He summarizes the ways to access private fields and methods of an object from a PHPUnit test case, and he concludes that being able to test them does not mean it is a good thing. Today I am going to explain why testing private methods explicitly is considered a bad practice.
Why do we limit the scope of a method to private or protected to begin with? To be able to subsequently refactor the code and change the signature or the behavior of the method accordingly to new requirements or what we have learned about the problem domain.
The same reasoning is even more valid for field references, which cannot encapsulate a computation and are simply stored variables. I haven't created public fields in production code for years.
Thus the first reason is: a test that exercises a private member couples the private member to code that is external to the system under test. This means you cannot safely delete or modify a private method simply by modifying a class source file: you will have to update the test even if the external behavior of the SUT did not change.
Sometimes you find a private method which contains purposeful logic, and you may want to cover it with specific testing. If this is the case, I suggest to move such method in an extracted class whose instance is stored as a private reference. This way you'll be able to test both the extracted class and the original one, maybe even mocking out the private method in the latter's unit tests. The abstraction provided by the original class is left untouched.
This solution is useful particularly when testing a private method becomes simpler than testing a public one of the same class; it is the sign that another interface is needed between the class and its private member.
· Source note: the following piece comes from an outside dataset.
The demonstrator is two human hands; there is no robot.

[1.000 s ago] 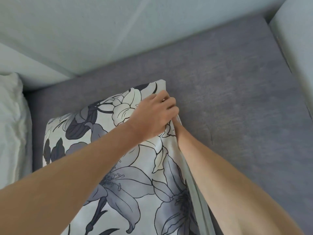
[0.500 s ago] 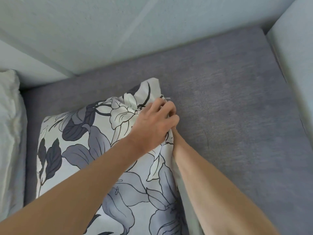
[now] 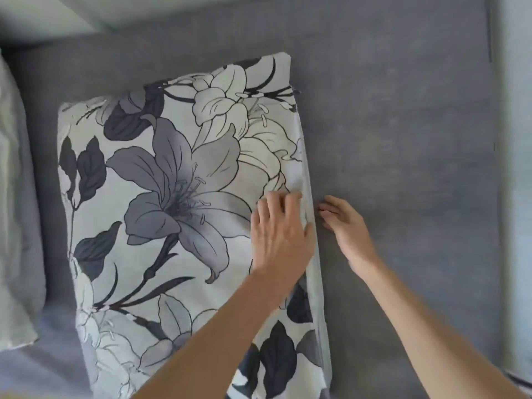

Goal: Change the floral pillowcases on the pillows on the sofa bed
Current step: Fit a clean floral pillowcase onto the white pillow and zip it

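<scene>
Floral cotton covers the pillow (image 3: pixel 172 203), which lies flat on the grey sofa bed (image 3: pixel 403 139), its zip edge (image 3: pixel 312 226) facing right. Both hands have come back from the far corner, worked a second ago, to the middle of that edge, and the right forearm is now out from beside the case. By this reading the zip is being drawn along. The left hand (image 3: pixel 280 234) presses the case beside the seam, fingers spread. The right hand (image 3: pixel 344 226) sits just beside the edge, fingers curled; whether it pinches a zip pull cannot be told. A pale pillow (image 3: pixel 14 197) lies at left.
</scene>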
You're establishing a contract anyway, by writing a test for it: so why do not make this contract explicit and give it citizenship with a class?
The Single Responsibility Principle is the most abstract and the most overlooked of all object-oriented techniques.
Now let's tackle the same problem in the contest of Test-Driven Development. Remember what TDD means: writing code only to satisfy a unit test, while not being allowed to write more code than the really mandatory lines to get a green bar.
How do you get to write a method if you're doing TDD? There are two possible cases:
- the method is written to make a test pass directly; only public methods can serve this purpose if you do not let test code tinker with class internals.
- The method is written as a consequence of internal refactoring; but if you're refactoring, there are tests that cover the interested functionalities, so the method is tested anyway via public methods.
The moral of this analysis is: Test-Driven Development once again saves the day and makes sure our code is covered; unit testing becomes really hard only if you do not write tests first.